The work we’re doing in Primary Care Network development, the work we’re doing in integrated care – it has to include locums. We can’t set a vision and a mission to improve population health if we don't include the people who will be seeing patients. Locums need to be key stakeholders in any engagement plan around these changes.
At Lantum, we’ve also been doing everything we can to support locums through this difficult period. Our team is speaking to locums every day, providing reassurance and getting updates from practices on when more sessions will be posted.
We’ve also introduced practical changes to our platform, including more required information about posted sessions – such as whether PPE will be provided and whether any face-to-face COVID-19 patient work is required.
On top of this, all COVID-19 response sessions posted on Lantum also include free Rocketpay, our next-day payment service. With this, GPs can be paid just 24 hours after they invoice for a session -- helping them access their earnings as soon as possible.

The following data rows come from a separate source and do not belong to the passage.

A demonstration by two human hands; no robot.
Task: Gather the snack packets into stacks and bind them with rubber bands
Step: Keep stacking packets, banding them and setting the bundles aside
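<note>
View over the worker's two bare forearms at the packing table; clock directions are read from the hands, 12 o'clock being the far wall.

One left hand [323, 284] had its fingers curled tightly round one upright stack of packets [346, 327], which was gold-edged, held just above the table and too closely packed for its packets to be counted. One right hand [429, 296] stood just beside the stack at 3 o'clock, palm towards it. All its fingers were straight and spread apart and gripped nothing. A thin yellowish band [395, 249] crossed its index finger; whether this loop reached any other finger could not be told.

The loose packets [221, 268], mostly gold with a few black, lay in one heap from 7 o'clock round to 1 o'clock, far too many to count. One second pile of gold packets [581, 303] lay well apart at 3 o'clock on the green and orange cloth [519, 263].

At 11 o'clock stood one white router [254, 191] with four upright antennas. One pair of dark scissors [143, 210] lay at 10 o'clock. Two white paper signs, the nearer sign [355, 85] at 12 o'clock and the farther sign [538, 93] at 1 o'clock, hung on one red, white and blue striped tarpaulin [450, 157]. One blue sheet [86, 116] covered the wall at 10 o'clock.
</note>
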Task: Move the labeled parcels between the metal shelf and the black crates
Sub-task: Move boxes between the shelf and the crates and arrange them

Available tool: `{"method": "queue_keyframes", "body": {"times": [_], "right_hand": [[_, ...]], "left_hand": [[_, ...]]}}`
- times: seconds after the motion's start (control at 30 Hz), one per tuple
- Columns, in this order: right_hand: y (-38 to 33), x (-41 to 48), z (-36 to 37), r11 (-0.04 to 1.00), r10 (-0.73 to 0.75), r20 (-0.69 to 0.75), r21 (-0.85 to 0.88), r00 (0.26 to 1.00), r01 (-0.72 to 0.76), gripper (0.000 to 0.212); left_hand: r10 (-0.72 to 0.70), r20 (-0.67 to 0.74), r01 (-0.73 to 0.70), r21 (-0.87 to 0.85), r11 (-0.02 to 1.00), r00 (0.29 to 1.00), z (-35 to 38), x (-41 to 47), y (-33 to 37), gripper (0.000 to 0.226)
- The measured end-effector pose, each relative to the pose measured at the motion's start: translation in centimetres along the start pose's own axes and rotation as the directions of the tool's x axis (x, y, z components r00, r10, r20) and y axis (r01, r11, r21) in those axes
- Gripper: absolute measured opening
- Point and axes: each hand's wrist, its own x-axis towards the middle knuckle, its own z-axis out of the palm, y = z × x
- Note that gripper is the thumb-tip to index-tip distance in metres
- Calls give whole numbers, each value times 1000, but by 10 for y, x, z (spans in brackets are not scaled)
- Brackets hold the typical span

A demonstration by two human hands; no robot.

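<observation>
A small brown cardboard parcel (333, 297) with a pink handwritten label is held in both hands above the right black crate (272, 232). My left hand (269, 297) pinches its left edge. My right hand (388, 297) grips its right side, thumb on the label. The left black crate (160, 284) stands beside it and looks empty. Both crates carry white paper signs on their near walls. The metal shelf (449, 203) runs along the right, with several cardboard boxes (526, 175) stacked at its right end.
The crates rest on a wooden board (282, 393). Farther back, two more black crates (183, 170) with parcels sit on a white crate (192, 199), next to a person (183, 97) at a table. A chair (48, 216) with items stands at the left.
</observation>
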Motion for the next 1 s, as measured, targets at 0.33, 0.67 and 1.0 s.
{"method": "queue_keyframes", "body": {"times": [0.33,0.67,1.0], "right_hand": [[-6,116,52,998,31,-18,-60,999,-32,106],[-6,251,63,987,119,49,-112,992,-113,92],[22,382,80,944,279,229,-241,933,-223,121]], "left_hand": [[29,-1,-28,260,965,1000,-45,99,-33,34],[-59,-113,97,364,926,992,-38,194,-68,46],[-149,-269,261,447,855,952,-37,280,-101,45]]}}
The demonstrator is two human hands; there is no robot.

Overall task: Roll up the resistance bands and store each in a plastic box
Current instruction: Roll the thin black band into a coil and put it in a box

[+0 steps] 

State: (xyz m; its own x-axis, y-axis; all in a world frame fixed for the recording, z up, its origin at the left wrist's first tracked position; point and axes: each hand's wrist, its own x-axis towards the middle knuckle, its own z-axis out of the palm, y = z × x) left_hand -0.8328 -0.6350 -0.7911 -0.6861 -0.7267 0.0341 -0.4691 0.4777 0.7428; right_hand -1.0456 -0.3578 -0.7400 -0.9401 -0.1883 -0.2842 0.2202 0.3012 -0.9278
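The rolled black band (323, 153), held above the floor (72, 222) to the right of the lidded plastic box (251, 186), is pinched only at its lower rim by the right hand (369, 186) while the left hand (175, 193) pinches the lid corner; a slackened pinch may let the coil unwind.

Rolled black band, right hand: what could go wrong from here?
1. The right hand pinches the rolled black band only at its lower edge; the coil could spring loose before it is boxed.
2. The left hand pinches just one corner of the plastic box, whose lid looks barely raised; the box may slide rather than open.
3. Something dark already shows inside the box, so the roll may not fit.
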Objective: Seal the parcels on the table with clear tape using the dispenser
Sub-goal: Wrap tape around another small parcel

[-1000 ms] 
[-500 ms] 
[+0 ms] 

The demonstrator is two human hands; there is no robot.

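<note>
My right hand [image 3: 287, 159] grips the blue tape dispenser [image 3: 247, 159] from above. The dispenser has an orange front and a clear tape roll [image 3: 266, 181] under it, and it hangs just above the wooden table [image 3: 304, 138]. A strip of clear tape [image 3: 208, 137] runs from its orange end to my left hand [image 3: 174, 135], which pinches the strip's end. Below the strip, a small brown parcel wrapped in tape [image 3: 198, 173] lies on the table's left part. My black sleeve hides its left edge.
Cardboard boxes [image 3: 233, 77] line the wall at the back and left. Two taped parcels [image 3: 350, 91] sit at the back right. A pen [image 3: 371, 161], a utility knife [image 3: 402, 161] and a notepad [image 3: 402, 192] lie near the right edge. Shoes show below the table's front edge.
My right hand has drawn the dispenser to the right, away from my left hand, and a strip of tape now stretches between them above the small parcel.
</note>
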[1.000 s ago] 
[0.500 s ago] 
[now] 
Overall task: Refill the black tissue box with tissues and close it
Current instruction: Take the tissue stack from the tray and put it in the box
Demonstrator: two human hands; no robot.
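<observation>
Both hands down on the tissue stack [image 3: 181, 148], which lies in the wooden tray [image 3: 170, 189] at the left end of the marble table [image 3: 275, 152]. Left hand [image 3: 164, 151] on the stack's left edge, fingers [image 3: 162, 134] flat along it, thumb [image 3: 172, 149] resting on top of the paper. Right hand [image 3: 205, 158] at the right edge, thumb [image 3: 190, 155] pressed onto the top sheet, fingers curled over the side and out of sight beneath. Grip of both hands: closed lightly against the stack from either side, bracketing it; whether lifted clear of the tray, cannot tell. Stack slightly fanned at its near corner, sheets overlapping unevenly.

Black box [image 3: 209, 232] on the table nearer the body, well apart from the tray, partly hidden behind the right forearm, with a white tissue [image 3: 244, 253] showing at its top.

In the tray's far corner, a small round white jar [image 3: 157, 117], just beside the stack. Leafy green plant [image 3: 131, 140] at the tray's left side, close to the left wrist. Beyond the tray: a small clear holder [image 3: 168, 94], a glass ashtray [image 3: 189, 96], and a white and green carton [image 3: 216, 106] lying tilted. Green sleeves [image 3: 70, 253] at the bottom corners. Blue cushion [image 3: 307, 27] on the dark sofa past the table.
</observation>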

We’ve been on quite the journey – now it’s time for a change
Writing this diary every week over the last nine weeks has given me a record of what has been a tumultuous time for me personally – and for all of us in primary care. I can now see that the pace of change has slowed enough for us to reconsider how often I write updates. After all, we’re now adjusting to the ‘new normal’ – and I think this blog series should too.
With that in mind, after this post, I’ll be moving to fortnightly updates. I hope you’ll continue to follow along with me as we begin to settle into “post-covid” primary care.